- Born: February 29, 1704 Dorchester, Suffolk County, Province of Massachusetts Bay
- Died: January 11, 1801 (aged 96) Walpole, Norfolk County, Massachusetts
- Education: A.B., Harvard College
- Spouse: Anne Swift
- Children: Samuel Phillips Payson (1736–1801)
- Parent(s): Samuel Payson, Mary Wiswall
- Congregations served: Dorchester, then Walpole
- Title: Reverend

= Phillips Payson =

Phillips Payson (1704–1801) was an American Congregationalist minister for the town of Walpole, Province of Massachusetts Bay. He is the ancestor of many clergymen of New England.

==Biography==
Rev. Phillips Payson was born 29 February 1704 and baptized 12 March 1704 in Dorchester, Suffolk County, Province of Massachusetts Bay, the son of Rev. Samuel Payson (d. 24 November 1721) and his wife Mary, the daughter of Elder Thomas Wiswall. The Payson family originated from Nazeing, England, first settling in the Massachusetts Bay Colony as early as 1635.
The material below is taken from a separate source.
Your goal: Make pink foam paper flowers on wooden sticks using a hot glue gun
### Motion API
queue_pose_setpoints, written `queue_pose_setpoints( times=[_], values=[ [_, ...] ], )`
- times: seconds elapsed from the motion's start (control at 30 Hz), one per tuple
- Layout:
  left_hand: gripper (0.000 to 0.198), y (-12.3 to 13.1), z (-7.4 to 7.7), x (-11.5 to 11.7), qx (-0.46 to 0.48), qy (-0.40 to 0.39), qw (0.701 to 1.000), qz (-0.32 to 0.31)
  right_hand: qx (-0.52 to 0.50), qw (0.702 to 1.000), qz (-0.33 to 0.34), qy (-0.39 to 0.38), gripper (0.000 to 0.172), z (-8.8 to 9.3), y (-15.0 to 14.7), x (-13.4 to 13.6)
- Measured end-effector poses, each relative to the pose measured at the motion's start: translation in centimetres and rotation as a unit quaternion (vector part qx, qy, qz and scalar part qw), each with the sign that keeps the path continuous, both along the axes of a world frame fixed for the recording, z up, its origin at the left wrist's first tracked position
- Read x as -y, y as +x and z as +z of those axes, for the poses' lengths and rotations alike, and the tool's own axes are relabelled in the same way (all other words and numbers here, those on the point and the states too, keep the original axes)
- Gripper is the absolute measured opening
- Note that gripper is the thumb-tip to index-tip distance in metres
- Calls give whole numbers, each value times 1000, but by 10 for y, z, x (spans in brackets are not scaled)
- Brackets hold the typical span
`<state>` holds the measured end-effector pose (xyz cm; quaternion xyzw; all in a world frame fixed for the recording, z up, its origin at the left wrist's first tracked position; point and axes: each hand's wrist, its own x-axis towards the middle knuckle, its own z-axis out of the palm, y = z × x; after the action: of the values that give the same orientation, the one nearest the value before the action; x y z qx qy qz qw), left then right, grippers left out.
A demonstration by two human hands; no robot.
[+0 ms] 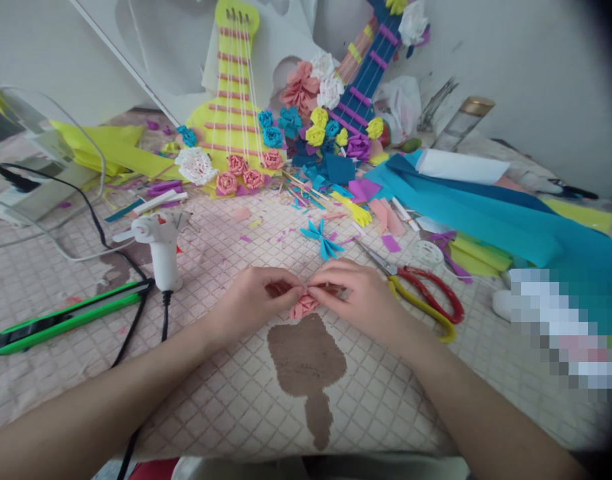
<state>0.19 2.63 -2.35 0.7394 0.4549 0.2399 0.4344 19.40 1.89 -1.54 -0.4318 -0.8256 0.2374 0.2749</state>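
Both hands meet over the middle of the table at a small pink paper flower (pixel 305 307). My left hand (pixel 261 293) pinches its upper edge between thumb and fingertips. From the other side, my right hand (pixel 353 293) pinches the same flower, its fingertips almost touching the left ones. The fingers cover the flower's upper part. Just beyond the hands lies a blue star-like folded paper piece (pixel 322 240). Scissors (pixel 411 287) with red and yellow handles lie right of my right hand.
A white glue gun (pixel 161 250) with a black cord stands left, near a green utility knife (pixel 69 317). Behind are a yellow paper guitar (pixel 231 100), a blue one (pixel 369 80) and paper scraps. Blue crepe paper (pixel 486 207) lies right. The tablecloth has a brown worn patch (pixel 309 357).
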Motion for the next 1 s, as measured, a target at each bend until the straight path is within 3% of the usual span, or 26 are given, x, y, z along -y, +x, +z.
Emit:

The Reverend is not the same person as his first cousin Phillips Payson who died young, the son of his uncle Rev. Edward Payson (d. 22 Aug 1732) and Elizabeth Phillips (b. 2 August 1665, dau. of Rev. Samuel Phillips, m. 7 November 1683, d. 1 October 1724).

He received an A.B. from Harvard College in 1724. He was an American Congregationalist minister in his home town of Dorchester from 1728. He competed for the position of senior minister, was one of three finalists at First Parish Church of Dorchester in 1729, but was not selected for ordination. Thereafter he was ordained the minister for the town of Walpole. On 17 November 1733 in Walpole, Suffolk County (since 1793 in Norfolk County), he married Anne Swift.

The people of the town of Walpole were integral to the cause of liberty before and during the American Revolution. George Payson who served as a delegate of a Committee of Correspondence was possibly one of his sons.

By his wife Anne Swift, his children included:
- Phillips Payson Samuel Phillips Payson, H.C. 1754, D.D.
- Seth Payson, H.C. 1777, D.D., who was father of:
  - Edward Payson, H. C. 1803, D. D., minister of Portland, Maine. In 1834, twenty-two of his name, says Farmer, had been graduates at Harvard, Yale and Dartmouth. Seven of the thirteen from Harvard were clergy.

Rev. Phillips Payson is buried in the Rumney Marsh Burying Ground in Revere, Massachusetts.